Description
Given an array S of n integers, find three integers in S such that the sum is closest to a given number, target. Return the sum of the three integers. You may assume that each input would have exactly one solution.
For example, given array S = {-1 2 1 -4}, and target = 1.
The sum that is closest to the target is 2. (-1 + 2 + 1 = 2).

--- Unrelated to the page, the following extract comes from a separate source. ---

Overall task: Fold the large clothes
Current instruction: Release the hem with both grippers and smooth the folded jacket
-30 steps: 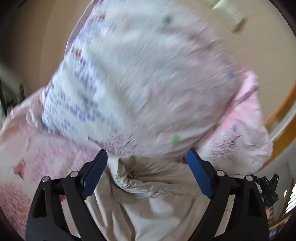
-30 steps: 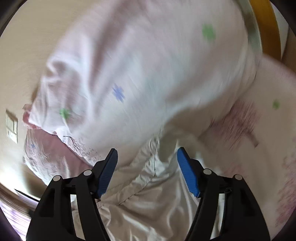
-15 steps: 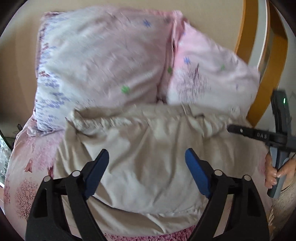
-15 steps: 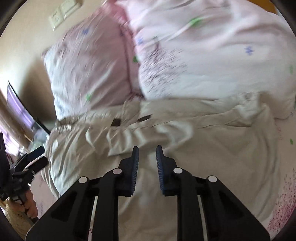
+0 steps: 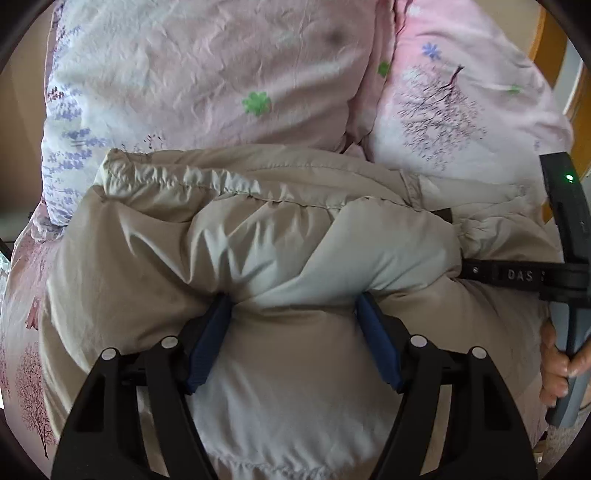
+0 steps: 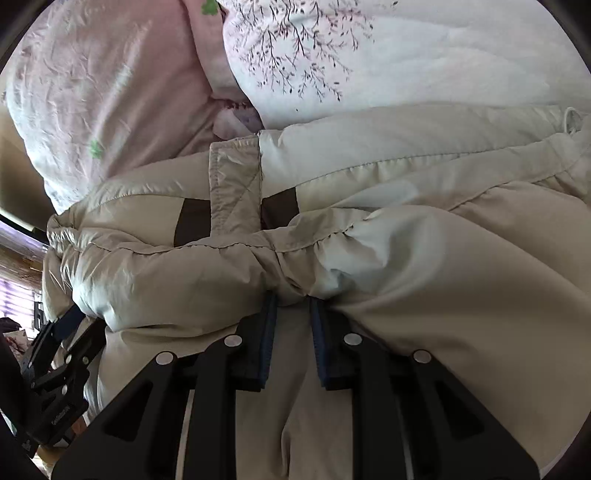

The original problem is here.
The original code is here.
My Solution
I solve this problem in C++, as below:
/*
*3Sum Closest
*Author: shuaijiang
*Email: zhaoshuaijiang8@gmail.com
*/
#include<iostream>
#include<vector>
#include<math.h>
#include<algorithm>
#include<stdlib.h>
using namespace std;
class Solution {
public:
int sumNum;
int threeSumClosest(vector<int>& nums, int target) {
int size = nums.size();
if(size<=2)
return -1;
sort(nums.begin(),nums.end());
sumNum = nums[0] + nums[1] + nums[2];
for(int i=0;i<size-2;i++){
if(i>0 && nums[i]==nums[i-1])
continue;
twoSum(nums, i+1, size-1, nums[i], target);
if(sumNum == target)
return sumNum;
}
return sumNum;
}
void twoSum(vector<int> &nums, int start, int end, int num, int target){
while(start<end){
int oneSum = nums[start] + nums[end] + num;
if(oneSum == target){
sumNum = oneSum;
return;
}
if( oneSum < target ){
if(abs(oneSum - target) < abs(sumNum - target))
sumNum = oneSum;
start ++;
}
else
{
if(abs(oneSum - target) < abs(sumNum - target))
sumNum = oneSum;
end --;
}
}
return ;
}
};
Note
The problem is similar to 3sum, first sort the array. Then, for a number A in the array, select two numbers(B and C) from the set after A, which A+B+C is closest to the target. When select B and C, we find them from the head and tail of the array.